That's what happens when you eat too fast:
"Video shows Boston officer with hands on suspect’s neck" by Travis Andersen Globe Staff August 24, 2015
Boston police have launched an investigation into an incident captured on video showing an officer putting his hands on the neck of a handcuffed suspect.
The undated video was posted to YouTube on Monday. In the clip, the young man approached a plainclothes officer who was filming civilians on a Boston street and shouted a profanity. As the youth walked away, another plainclothes officer followed him.
That second officer grabbed his arm and walked him to a police cruiser, where he instructed a uniformed officer to arrest the youth for disorderly conduct.
After the young man was handcuffed, he again shouted obscenities and resisted officers’ efforts to place him into the cruiser. At one point, the uniformed officer put his hands on the suspect’s neck for about 10 seconds, and the young man was pushed into the back seat.

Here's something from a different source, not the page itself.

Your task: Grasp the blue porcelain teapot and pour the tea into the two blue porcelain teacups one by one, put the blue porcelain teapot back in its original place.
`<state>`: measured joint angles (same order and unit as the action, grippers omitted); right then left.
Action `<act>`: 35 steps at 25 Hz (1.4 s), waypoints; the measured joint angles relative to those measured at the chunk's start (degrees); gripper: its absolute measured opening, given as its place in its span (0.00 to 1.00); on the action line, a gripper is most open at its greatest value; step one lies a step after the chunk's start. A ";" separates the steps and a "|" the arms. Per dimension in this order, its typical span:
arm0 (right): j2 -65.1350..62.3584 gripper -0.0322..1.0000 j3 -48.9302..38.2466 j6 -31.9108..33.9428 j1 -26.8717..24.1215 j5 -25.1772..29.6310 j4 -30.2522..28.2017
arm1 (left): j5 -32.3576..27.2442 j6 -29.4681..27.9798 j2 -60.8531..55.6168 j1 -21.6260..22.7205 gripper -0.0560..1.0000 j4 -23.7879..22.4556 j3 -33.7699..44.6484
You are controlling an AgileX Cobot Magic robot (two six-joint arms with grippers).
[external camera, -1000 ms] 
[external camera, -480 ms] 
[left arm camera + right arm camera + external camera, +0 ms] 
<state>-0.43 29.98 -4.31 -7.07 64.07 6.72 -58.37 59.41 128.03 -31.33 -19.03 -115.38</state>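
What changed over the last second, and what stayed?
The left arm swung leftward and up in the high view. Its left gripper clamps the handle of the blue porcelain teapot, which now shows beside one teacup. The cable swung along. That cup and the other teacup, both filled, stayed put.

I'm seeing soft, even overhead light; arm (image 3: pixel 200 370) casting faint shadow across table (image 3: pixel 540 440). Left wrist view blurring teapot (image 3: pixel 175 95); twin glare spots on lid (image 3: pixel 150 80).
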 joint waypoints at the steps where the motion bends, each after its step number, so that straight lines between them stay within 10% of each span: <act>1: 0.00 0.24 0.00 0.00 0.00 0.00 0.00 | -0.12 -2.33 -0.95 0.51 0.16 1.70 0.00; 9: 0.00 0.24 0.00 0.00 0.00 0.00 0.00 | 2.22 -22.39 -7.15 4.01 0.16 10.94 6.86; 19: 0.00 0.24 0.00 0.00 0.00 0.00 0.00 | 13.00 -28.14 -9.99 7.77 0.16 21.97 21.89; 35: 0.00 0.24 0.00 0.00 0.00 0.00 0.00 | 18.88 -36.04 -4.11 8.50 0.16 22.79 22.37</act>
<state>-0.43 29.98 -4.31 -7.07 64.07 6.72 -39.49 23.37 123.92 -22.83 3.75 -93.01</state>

Boston Police Lieutenant Michael McCarthy, a department spokesman, said in a telephone interview that the Internal Affairs Division is “looking into” the video clip. As of Monday, no officers had been disciplined, he said.
“No one has come forward to complain [about the incident], but that hasn’t stopped us from at least turning it over to Internal Affairs,” McCarthy said.
He said he did not have the name of the officer who put his hands on the suspect’s neck, but he argued that the officer did not apply pressure to the young man’s throat.
“It’s on the base of his neck,” McCarthy said. “They’re trying to push him down into the police car, and he continued to talk and yell. There’s no indication that there was any type of force used around his neck.”
Rahsaan Hall, director of the Racial Justice Program at the ACLU of Massachusetts, who had viewed the video, condemned the officers’ actions.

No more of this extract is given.